Carta do Padre Geral – Frei Savério Cannistrà

Roma, 28 de março de 2020.
Queridos irmãos do Carmelo Secular:
Neste dia em que lembramos o 505º aniversário do nascimento de Santa Madre Teresa, saúdo vos desejando que Jesus e a graça do Espírito Santo estejam com vocês, usando as palavras com as quais Teresa costumava começar suas cartas.
Este aniversário nos lembra os grandes dons que o Senhor nos concedeu na Santa Madre, de quem este ano também recordaremos o 50º aniversário do doutorado, proclamado por São Paulo VI em 27 de setembro de 1970. A Carta Apostólica Multiformis Sapientia Dei, que vos convido a reler e meditar, reconhece que Teresa foi “celebrada em todos os momentos, seja pelos distintos eventos de sua vida, pelas excelentes virtudes de seu espírito ou pela nitidez de sua inteligência”, e “escolhida como guia seguro e mestra por doutores das palavras sagradas “. Como escreveu a própria Teresa: “É evidente que amamos mais a uma pessoa quando nos lembramos muito das boas obras que fa por nós” (cf. Vida 10.5). Portanto, ao reconhecer os dons recebidos pela bondade de Deus na vida de nossos santos, na história de nossa Ordem, bem como na história pessoal de cada um de nós, tudo nos convida a agradecer e a captar os sinais. de sua presença viva, fiel e ativa nos acontecimentos de nosso tempo.

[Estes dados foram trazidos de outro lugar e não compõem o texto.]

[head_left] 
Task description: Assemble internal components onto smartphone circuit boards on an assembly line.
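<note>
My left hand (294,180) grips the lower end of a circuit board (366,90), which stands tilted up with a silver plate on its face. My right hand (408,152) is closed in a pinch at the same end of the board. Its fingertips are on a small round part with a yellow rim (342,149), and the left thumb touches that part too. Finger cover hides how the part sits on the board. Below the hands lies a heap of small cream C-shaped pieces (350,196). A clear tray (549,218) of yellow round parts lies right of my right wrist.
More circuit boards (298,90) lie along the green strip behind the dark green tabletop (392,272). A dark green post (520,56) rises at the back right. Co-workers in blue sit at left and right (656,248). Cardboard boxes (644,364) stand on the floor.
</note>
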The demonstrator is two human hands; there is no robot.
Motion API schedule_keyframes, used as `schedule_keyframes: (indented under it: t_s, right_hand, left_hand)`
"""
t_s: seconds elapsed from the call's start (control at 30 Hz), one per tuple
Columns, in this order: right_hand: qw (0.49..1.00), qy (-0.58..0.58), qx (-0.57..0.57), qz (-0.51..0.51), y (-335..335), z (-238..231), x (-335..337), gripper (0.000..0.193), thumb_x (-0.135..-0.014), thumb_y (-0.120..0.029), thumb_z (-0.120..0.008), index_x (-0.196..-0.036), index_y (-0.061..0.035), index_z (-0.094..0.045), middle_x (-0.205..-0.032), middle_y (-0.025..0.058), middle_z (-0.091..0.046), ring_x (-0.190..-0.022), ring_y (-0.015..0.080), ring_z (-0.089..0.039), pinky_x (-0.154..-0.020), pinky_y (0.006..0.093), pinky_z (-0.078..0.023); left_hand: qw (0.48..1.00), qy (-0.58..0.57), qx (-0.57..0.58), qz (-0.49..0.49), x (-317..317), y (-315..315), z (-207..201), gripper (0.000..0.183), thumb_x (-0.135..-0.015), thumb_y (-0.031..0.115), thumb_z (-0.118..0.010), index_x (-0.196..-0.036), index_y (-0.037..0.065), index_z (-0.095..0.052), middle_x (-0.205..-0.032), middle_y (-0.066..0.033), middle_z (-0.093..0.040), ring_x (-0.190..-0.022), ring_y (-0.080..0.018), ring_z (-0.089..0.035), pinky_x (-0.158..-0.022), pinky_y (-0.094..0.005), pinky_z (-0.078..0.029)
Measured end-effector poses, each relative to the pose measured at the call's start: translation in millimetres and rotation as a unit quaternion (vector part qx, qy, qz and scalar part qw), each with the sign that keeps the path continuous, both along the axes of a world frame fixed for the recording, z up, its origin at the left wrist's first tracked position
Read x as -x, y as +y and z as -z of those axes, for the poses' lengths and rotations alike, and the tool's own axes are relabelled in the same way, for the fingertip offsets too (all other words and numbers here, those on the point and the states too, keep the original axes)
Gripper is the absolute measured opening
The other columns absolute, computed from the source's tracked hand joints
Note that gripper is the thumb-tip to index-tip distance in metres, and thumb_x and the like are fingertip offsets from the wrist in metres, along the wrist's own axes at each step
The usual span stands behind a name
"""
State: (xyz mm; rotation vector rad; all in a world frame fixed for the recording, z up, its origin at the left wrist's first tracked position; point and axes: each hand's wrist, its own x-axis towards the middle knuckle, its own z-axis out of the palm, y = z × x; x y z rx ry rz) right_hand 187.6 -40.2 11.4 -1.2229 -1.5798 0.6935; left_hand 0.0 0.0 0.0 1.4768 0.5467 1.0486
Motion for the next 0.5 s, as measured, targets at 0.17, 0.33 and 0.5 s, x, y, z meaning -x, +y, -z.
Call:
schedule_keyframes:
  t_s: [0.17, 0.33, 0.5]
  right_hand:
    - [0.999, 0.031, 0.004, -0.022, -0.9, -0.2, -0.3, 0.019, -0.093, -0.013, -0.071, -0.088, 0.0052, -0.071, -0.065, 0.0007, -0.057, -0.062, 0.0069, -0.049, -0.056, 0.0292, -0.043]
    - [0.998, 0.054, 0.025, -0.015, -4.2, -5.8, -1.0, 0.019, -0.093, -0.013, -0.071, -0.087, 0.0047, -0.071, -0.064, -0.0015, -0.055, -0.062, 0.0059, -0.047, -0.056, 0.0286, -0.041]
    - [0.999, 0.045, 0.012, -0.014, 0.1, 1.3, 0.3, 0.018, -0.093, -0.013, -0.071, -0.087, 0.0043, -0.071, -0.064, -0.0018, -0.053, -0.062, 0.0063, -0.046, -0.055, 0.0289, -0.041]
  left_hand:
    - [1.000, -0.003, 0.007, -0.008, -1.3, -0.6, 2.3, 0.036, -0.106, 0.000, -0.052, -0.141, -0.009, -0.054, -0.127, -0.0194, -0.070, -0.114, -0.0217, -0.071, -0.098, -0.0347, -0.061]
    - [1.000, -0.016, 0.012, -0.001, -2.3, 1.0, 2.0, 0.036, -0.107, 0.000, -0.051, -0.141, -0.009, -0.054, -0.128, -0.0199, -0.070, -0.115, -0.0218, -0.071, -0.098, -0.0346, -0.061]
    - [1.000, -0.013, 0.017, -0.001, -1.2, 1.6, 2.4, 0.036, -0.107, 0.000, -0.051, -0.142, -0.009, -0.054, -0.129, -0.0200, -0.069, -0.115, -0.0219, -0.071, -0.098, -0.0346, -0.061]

Nesse contexto, cito este ano outro evento importante de 20 anos atrás: o II Congresso Internacional da OCDS, realizado em San Juan de los Lagos (México), de 3 de agosto a 7 de setembro de 2000.
Ao recordar este evento gostaria de agradecer a todos que colaboraram com o evento, tanto na organização quanto no desenvolvimento, em particular Pe. Aloysius Deeney OCD (Delegado Geral para OCDS), Irmã Estrada Franco OCDS ( Secretária-Geral da OCDS) e os membros da OCDS do México.

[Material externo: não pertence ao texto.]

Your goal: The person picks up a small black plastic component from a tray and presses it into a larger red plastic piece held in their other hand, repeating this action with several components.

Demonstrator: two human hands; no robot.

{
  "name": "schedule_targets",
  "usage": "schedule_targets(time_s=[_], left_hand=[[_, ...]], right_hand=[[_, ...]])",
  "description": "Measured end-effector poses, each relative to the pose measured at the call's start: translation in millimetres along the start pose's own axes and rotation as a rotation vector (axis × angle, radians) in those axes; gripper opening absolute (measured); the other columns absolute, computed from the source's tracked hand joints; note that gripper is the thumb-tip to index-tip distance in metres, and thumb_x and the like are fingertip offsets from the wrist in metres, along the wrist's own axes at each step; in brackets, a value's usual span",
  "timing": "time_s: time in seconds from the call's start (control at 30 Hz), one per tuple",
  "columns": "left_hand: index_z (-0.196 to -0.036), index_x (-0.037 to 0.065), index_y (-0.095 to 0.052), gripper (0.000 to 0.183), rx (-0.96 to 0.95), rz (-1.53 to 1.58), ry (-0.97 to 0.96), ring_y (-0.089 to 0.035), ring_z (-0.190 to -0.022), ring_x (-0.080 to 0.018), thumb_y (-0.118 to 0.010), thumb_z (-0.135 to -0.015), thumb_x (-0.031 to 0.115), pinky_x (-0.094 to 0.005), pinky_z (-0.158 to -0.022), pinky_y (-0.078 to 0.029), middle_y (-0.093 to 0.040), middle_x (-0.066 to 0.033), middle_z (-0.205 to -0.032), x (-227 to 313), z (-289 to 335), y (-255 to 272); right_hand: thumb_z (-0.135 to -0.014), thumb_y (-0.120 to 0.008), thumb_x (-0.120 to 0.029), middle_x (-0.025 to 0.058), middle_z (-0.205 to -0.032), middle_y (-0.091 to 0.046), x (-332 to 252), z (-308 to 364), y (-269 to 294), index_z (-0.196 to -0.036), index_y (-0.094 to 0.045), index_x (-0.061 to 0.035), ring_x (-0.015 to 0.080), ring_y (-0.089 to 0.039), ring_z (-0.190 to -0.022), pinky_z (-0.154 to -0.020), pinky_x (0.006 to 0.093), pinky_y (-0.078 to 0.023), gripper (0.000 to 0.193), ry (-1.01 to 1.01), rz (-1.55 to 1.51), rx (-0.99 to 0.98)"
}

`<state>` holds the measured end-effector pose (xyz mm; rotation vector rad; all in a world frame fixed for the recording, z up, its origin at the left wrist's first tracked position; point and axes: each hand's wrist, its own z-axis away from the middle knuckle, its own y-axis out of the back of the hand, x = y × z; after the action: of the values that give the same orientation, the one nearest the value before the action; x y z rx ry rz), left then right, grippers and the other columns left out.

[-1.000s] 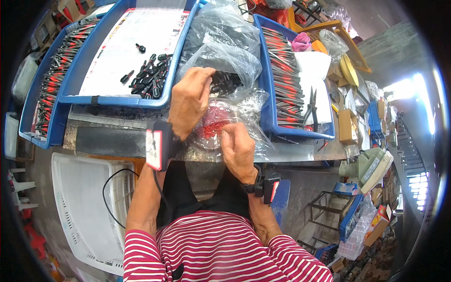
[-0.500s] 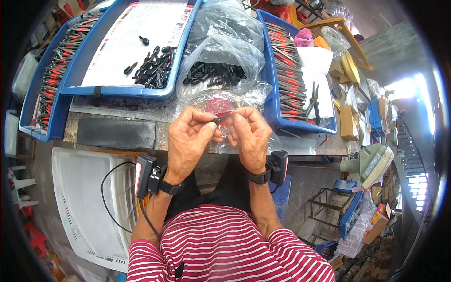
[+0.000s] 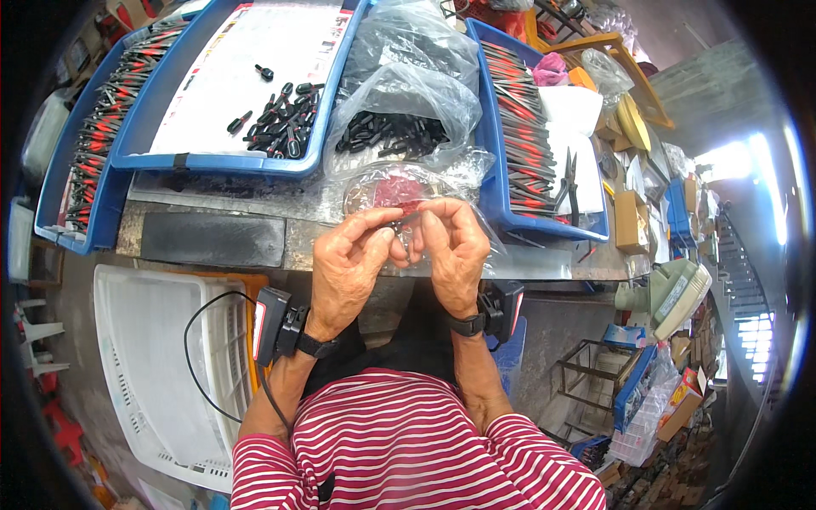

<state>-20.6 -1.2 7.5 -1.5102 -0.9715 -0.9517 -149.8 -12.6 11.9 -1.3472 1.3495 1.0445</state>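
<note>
Dark piece (image 3: 410,214) between both grips (image 3: 348,262) (image 3: 457,255)

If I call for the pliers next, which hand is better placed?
Right, I'd judge: the right hand is nearer the pliers, in the blue tray on its side; the left hand would have to cross past it.

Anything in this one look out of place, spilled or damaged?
No spill or damage stands out. One mild oddity: a single black piece lies apart from the black pile, farther back on the white sheet, though inside the same blue tray.
</note>
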Motion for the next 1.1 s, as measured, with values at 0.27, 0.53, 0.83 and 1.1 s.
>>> schedule_targets(time_s=[0.27, 0.53, 0.83, 1.1], left_hand=[[-0.104, -0.005, -0.057, 0.021, 0.012, 0.014, 0.002, -0.056, -0.064, -0.0104, -0.047, -0.087, -0.001, -0.0215, -0.059, -0.048, -0.058, -0.0067, -0.075, -0.8, 3.0, -0.2], [-0.106, -0.006, -0.056, 0.022, 0.046, 0.043, 0.001, -0.059, -0.065, -0.0127, -0.047, -0.089, 0.004, -0.0249, -0.059, -0.053, -0.059, -0.0094, -0.077, -2.8, 6.0, 2.8], [-0.105, -0.006, -0.055, 0.023, 0.075, 0.113, 0.107, -0.059, -0.06, -0.0127, -0.046, -0.09, 0.009, -0.0256, -0.058, -0.053, -0.059, -0.0086, -0.071, -1.9, 7.7, 4.0], [-0.104, -0.006, -0.057, 0.021, 0.094, 0.115, 0.069, -0.058, -0.06, -0.0116, -0.049, -0.088, 0.005, -0.0226, -0.054, -0.05, -0.059, -0.0078, -0.07, -3.2, 9.8, 1.8]], right_hand=[[-0.088, -0.049, -0.003, 0.0007, -0.067, -0.051, 4.2, 0.9, 0.2, -0.095, -0.049, 0.0011, 0.0046, -0.048, -0.055, -0.048, 0.0173, -0.04, 0.008, 0.006, -0.01, -0.014], [-0.088, -0.049, -0.004, 0.0003, -0.068, -0.051, 4.9, 2.2, -1.3, -0.097, -0.049, 0.001, 0.0045, -0.049, -0.057, -0.05, 0.017, -0.04, 0.01, 0.057, 0.031, -0.064], [-0.085, -0.05, 0.001, 0.0049, -0.084, -0.051, 7.1, 3.5, -1.0, -0.095, -0.049, 0.0028, 0.006, -0.051, -0.061, -0.053, 0.0181, -0.043, 0.01, 0.227, 0.2, -0.078], [-0.082, -0.052, 0.006, 0.0081, -0.091, -0.052, 2.0, 7.8, -5.6, -0.093, -0.05, 0.0035, 0.01, -0.056, -0.072, -0.06, 0.0196, -0.046, 0.011, 0.24, 0.129, -0.089]])
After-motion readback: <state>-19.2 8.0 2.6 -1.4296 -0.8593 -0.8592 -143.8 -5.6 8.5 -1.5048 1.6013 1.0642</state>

Em segundo lugar, depois de uma breve recordação do andamento do Congresso, gostaria de listar alguns de seus frutos, oferecendo uma reflexão para que possam continuar no caminho do seguimento de Jesus, de acordo com o carisma do Carmelo Teresiano, com a atitude desejada por Cardeal e agora santo John Henry Newman: “Para viver, você precisa mudar e ser perfeito significa ter mudado muitas vezes”.

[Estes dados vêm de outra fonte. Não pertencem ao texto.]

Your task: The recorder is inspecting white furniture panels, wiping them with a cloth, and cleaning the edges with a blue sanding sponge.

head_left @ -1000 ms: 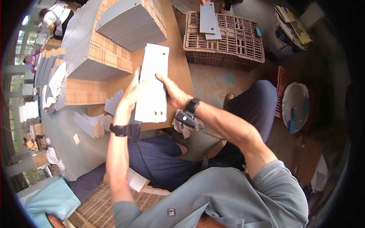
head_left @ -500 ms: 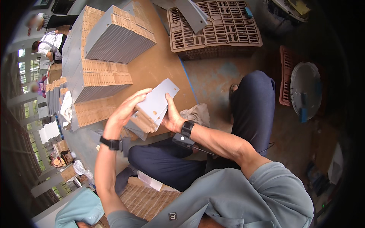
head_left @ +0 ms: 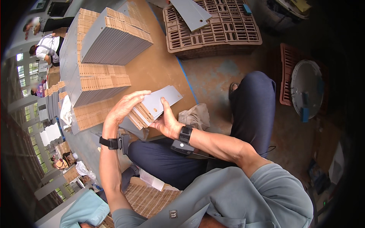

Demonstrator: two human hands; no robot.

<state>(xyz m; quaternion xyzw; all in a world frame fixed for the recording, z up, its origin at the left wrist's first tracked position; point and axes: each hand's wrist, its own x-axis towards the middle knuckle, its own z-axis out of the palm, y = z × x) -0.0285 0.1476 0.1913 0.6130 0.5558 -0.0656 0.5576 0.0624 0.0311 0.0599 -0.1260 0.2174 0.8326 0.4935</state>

O II Congresso Internacional
Na Carta aos participantes do Congresso (de 23 de setembro de 1999), foi dito que “o tema e o objetivo do Congresso será a revisão da Regra de Vida [de 1979], com atenção especial às responsabilidades e dons dos leigos na Ordem e na Igreja, tal como se expressam em Christifideles laici, na Vita Consecrata e em outros documentos da Igreja “.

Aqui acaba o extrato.